Michael James Denham White was born in London on 20 August 1910 to James Kemp White and Una Chase White. James White made a modest living tutoring students who were about to enter Oxford and Cambridge universities or the civil Service, in mathematics, Greek and Latin. In 1915, when Michael was five years of age, the family migrated to the Tuscany region of Italy. His father, who held fairly bohemian values, did not favour a formal education for Michael and nurtured his education in the home environment. Although, as described in Michael’s own writings, his father could not be regarded as having been a successful man in the formal sense, he apparently was a capable teacher and certainly inculcated a desire for the acquisition of knowledge in his son.

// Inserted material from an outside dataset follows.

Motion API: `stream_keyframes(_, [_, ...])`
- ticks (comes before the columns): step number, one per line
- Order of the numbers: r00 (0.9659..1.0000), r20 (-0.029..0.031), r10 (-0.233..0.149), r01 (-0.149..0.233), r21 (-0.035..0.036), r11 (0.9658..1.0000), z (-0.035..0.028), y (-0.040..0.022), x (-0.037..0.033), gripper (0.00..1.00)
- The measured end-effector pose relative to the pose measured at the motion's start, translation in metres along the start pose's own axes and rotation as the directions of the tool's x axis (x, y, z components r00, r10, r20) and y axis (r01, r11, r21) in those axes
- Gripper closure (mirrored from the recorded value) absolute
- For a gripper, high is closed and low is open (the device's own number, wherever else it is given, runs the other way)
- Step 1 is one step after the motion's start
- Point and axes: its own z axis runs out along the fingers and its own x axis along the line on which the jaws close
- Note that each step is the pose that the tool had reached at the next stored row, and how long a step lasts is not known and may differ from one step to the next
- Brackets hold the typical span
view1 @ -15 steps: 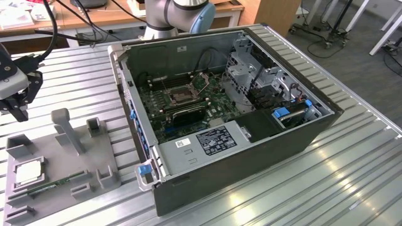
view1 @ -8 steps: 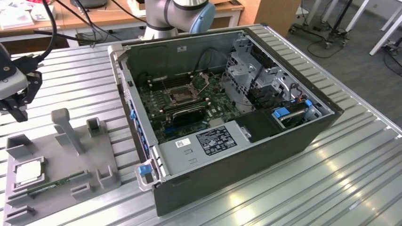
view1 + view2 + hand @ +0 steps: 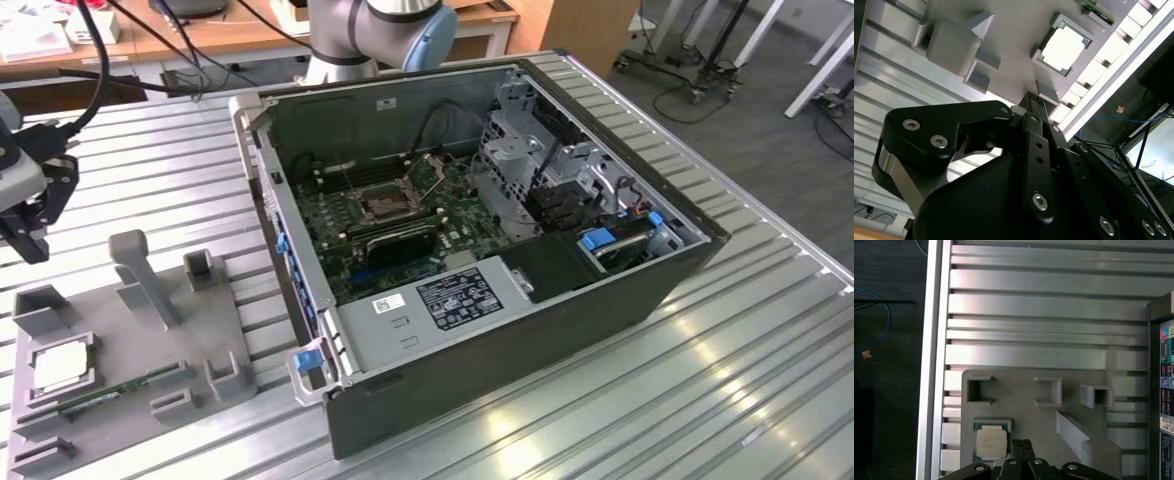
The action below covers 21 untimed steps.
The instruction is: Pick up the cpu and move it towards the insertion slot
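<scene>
The gripper hangs with its two slim fingers pressed together and nothing between them, as both wrist views show. Below it, and a little off to one side of the fingertips rather than straight under them, the cpu lies flat in a square recess of the grey plate. To my eye the pick-up has not begun. Doing it well calls for spreading the fingers wider than the chip first, then centring the hand over it with the fingers square to two opposite edges. The descent should be straight, so that the tips slip into the gaps at the recess edge and do not press on the pale face. A light, even squeeze and a level lift should keep the chip from tipping against the recess walls. A slanted post rises from the plate on the hand's other side and wants a little clearance. Well away from the hand, the insertion slot sits inside the open computer case.
</scene>
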Motion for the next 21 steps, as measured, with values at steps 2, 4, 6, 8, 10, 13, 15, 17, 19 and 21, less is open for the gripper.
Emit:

Michael learned a great deal of natural history in his surroundings in Tuscany and even at the age of seven made some incisive observations on local insects and their life histories, and so gained an early interest in entomology. He was also a keen observer of the native flora and made collections in a systematic manner. His father fostered his developing interest in natural history by providing him with books on appropriate subjects. He admired his father greatly and was distressed when his father died when Michael was only 14 years of age. Before this the family had moved to southern France close to the Italian border, after five years in Italy. They lived a total of seven years in France, although during this period the major cultural influence remained that of Italy. As well as cultivating an interest in natural history, Michael had by this time formed an emotional attachment to Italy and the Italian people. After his father’s death, an uncle supported Michael’s interest in natural history and provided him with books on botany. His mother, loyal to her late husband’s wishes, arranged that his schooling continue through a correspondence course with the University Correspondence College in Cambridge.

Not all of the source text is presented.